__Problem to work on__:
Copy everything in the data below exactly except the pictures.

═════ Given material

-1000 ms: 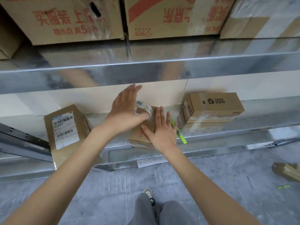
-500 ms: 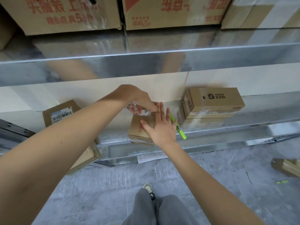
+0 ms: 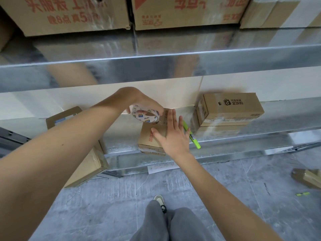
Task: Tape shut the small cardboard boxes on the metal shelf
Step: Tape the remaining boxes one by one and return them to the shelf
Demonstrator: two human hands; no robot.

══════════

__Completed exercise__:
-1000 ms: 
-500 ms: 
+0 ms: 
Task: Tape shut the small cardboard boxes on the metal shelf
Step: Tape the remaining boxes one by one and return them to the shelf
Demonstrator: two human hands; no robot.

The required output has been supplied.